Mum called me into the kitchen the minute I got home from school.
“Sit down, Sheila,” she said. “I want to tell you something.”
She was so stern that I sat up straight in my chair. I was 16 at the time. Maybe she was about to impart some special life wisdom now that I was almost an adult. Everyone knew my mother gave the best advice. All the kids in our neighborhood came to see her whenever they had a problem.
Mum fiddled with the pearls at her neck and smoothed the wrinkles in her plaid skirt. Finally she spoke.
“Sheila, I want to prepare you,” she said, “for when you meet the Queen.”
The Queen? I almost burst out laughing. Was this some kind of joke? But Mum wasn’t smiling.

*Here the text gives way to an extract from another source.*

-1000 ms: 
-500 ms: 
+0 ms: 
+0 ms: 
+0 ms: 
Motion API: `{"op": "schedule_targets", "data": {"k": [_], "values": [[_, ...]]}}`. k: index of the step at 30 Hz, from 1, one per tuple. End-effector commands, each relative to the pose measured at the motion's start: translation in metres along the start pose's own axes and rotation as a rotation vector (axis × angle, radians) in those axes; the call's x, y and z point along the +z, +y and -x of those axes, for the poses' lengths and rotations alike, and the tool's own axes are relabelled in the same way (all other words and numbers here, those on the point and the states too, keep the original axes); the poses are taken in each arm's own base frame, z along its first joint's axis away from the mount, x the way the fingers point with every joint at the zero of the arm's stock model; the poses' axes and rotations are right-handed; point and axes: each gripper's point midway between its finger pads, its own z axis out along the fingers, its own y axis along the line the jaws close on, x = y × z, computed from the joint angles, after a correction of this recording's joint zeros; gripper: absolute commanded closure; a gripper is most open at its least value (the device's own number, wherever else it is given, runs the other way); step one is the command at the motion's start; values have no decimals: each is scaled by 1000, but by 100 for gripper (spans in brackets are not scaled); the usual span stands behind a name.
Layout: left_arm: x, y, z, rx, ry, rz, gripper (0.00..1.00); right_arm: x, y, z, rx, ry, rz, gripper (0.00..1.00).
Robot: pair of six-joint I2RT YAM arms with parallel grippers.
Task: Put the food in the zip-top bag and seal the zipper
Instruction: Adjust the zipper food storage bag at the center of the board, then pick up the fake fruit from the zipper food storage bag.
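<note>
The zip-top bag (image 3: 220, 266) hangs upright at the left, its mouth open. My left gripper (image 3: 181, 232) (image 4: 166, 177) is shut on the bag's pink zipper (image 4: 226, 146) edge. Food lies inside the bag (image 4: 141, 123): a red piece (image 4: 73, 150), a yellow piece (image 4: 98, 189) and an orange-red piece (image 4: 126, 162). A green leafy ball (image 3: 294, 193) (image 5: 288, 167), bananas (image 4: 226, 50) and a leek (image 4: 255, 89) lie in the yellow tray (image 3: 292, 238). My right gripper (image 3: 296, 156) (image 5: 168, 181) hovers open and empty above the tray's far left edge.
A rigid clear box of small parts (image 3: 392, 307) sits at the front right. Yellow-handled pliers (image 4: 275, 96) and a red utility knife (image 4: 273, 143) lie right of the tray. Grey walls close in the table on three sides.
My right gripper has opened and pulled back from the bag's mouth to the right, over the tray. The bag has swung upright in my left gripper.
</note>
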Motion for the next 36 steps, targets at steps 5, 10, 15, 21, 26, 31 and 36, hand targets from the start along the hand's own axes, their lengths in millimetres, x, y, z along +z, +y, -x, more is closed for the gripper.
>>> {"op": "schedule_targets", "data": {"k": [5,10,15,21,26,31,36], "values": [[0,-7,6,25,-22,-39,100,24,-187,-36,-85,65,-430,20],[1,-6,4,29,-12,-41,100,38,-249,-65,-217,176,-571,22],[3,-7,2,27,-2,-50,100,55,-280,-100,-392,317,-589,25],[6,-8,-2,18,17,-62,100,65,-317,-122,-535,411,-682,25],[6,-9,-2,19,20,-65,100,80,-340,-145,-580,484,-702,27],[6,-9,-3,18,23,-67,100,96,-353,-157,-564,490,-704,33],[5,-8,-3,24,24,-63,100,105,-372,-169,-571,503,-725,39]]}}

“The Queen of England?” I asked. There was no other queen it could be. Mum was an Anglophile—she loved nothing more than a good cup of English Breakfast tea and a feathered wedding hat. My brother had even taken to calling her Mum. The name stuck. But we were as far removed from royalty as you could get. We lived in upstate New York. Dad was a refrigerator repairman. I was the youngest of 11 kids in a big Catholic family. Why would I need to know how to meet a queen?
“You’ll need to be dressed properly, of course,” Mum continued, oblivious to my shock. “Go to Harrods department store in London. Tell them you’re going to meet the Queen. They have people on duty there who can help you shop for just that occasion.”
Mum went through more particulars. She sounded as smart and practical as always. How in the world had this crazy notion gotten into her? She was a totally down-to-earth person! Before I could question her, she got up and started supper.
We never mentioned the conversation again. She never brought up meeting the Queen to any of my siblings. After that, she simply went back to giving me advice I could actually use.
I’d long forgotten about the whole thing by the time I moved to New York City after college and became a marketing consultant for a publishing company. Eventually, I started my own business. I couldn’t have done it without Mum. Although she’d never been in business herself, she knew all the keys to success.
Even after Mum passed away, I relied on her wisdom. I even passed it on to others. Like Sarah, a young English girl about 20 years younger than me, whom I met through work. She’d lost her mother while still in college, and I tried to help her the way Mum had always helped me. Sarah married a young man named Alistair, who worked for the British Foreign Office, and she asked me to give her away at the wedding. She moved to England, but we stayed in touch.
Sarah had been married for 10 years when I got a call from her. “Alistair’s been appointed British ambassador to Zambia!” she told me.
“Oh, that’s wonderful,” I said. “Congratulations!”
“Don’t congratulate me yet,” she said. “We’ve been invited to a private meeting with the Queen. I have absolutely no idea what to wear.…”
Mum’s face rose before me, as calm and serious as it had been that day in the kitchen. Somehow Mum had known. The advice hadn’t been for me.… It was for Sarah!
“Sheila? Sheila, are you still there?” Sarah said.
“Yes, sorry, I’m here,” I said. “Here’s what you need to do. First, go to Harrods.…”
Sarah called me back the next week and told me all about her private meeting with the Queen. “It was just as you said,” Sarah said. I couldn’t help but feel as if Mum had been listening in on our conversation, no longer stern but smiling.
Years later, I got an e-mail from Sarah. Alistair had been promoted to Marshal of the Diplomatic Corps. “One of his duties is organizing royal garden parties,” Sarah wrote. How Mum would have loved that! I read the next line of Sarah’s e-mail, though, and almost fell off my chair. I had to read it twice, just to make sure I wasn’t dreaming.
“Sheila, how would you like to be our guest at the next party?” Sarah wrote. “What do you say…would you like to meet the Queen?”
That’s how I wound up at Buckingham Palace in London one sunny afternoon in June. Dressed to perfection in a black dress with a polka-dot jacket and matching hat. And the string of pearls that had once belonged to Mum. I took a deep breath as Alistair approached me in the Royal Tea Tent, a petite woman by his side. I tried to remember everything I’d been taught all those years ago.
“This is Sheila Brady,” Alistair said. “My guest from New York.”
Her Majesty took my hand in her own. “How lovely,” she said.
Lovely indeed. Just as Mum had always known it would be.